You are viewing a plain text version of this content. The canonical link for it is here.

Posted to solr-user@lucene.apache.org by Wei <we...@gmail.com> on 2018/01/20 00:44:27 UTC

BinaryResponseWriter fetches unnecessary fields?

Hi all,


We observe that solr query time increases significantly with the number of
rows requested,  even all we retrieve for each document is just
fl=id,score.  Debugged a bit and see that most of the increased time was
spent in BinaryResponseWriter,  converting lucene document into
SolrDocument.


Inside convertLuceneDocToSolrDoc():


https://github.com/apache/lucene-solr/blob/df874432b9a17b547acb24a01d3491
839e6a6b69/solr/core/src/java/org/apache/solr/response/
DocsStreamer.java#L182


   for (IndexableField f : doc.getFields())

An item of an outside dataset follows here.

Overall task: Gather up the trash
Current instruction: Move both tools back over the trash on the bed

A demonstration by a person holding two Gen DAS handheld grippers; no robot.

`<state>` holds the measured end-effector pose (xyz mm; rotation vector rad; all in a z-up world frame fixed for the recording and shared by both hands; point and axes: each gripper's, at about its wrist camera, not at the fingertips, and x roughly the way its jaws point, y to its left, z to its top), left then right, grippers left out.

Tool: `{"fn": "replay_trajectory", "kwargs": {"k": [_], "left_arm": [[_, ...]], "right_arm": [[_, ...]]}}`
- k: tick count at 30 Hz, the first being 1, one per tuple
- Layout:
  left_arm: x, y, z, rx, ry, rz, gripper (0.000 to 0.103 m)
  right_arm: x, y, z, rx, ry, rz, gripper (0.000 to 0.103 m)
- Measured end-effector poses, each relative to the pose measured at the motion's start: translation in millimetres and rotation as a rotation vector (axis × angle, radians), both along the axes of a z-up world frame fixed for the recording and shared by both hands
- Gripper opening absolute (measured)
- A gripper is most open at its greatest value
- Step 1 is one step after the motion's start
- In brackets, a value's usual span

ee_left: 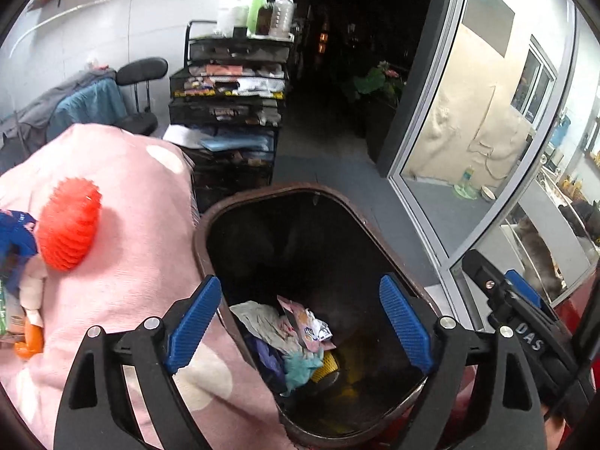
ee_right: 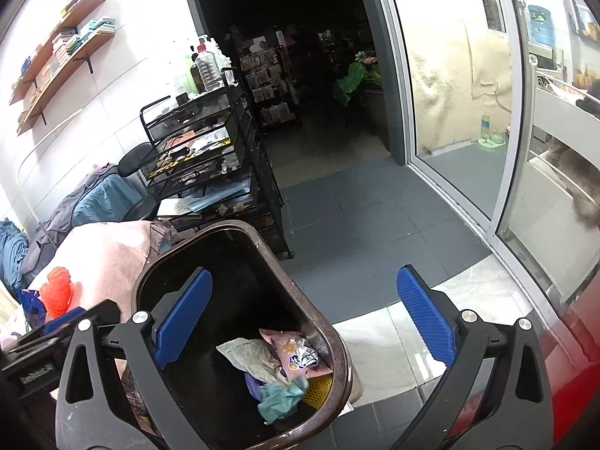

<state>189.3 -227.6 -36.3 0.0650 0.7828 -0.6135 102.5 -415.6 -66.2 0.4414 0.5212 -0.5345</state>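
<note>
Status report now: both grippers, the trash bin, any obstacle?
Left gripper open, empty, above bin. Right gripper open, empty. Wrappers lie inside bin. Nothing blocks the opening.

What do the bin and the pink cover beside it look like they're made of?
The bin looks like hard brown plastic: smooth, moulded rolled rim with a dull sheen. The pink cover seems soft fleece or knit fabric: matte, fuzzy surface that drapes, with pale dots.

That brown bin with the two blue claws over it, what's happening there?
A person is collecting trash with a handheld gripper in each hand. Both the left gripper and the right gripper hang open and empty over the brown bin. Wrappers and crumpled paper already lie at its bottom.
</note>
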Motion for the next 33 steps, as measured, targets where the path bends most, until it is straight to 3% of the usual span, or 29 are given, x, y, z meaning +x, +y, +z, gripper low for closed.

I am a bit puzzled why we need to iterate through all the fields in the
document. Why can’t we just iterate through the requested fields in fl?
Specifically:



https://github.com/apache/lucene-solr/blob/df874432b9a17b547acb24a01d3491
839e6a6b69/solr/core/src/java/org/apache/solr/response/
DocsStreamer.java#L156


if we change  sdoc = convertLuceneDocToSolrDoc(doc,
rctx.getSearcher().getSchema())  to


        sdoc = convertLuceneDocToSolrDoc(doc, rctx.getSearcher().getSchema(),
fnames)


and just iterate through fnames in convertLuceneDocToSolrDoc(),  there is a
significant performance boost in our case, the query time increase from
rows=128 vs rows=500 is much smaller.  Am I missing something here?


Thanks,

Wei

Re: BinaryResponseWriter fetches unnecessary fields?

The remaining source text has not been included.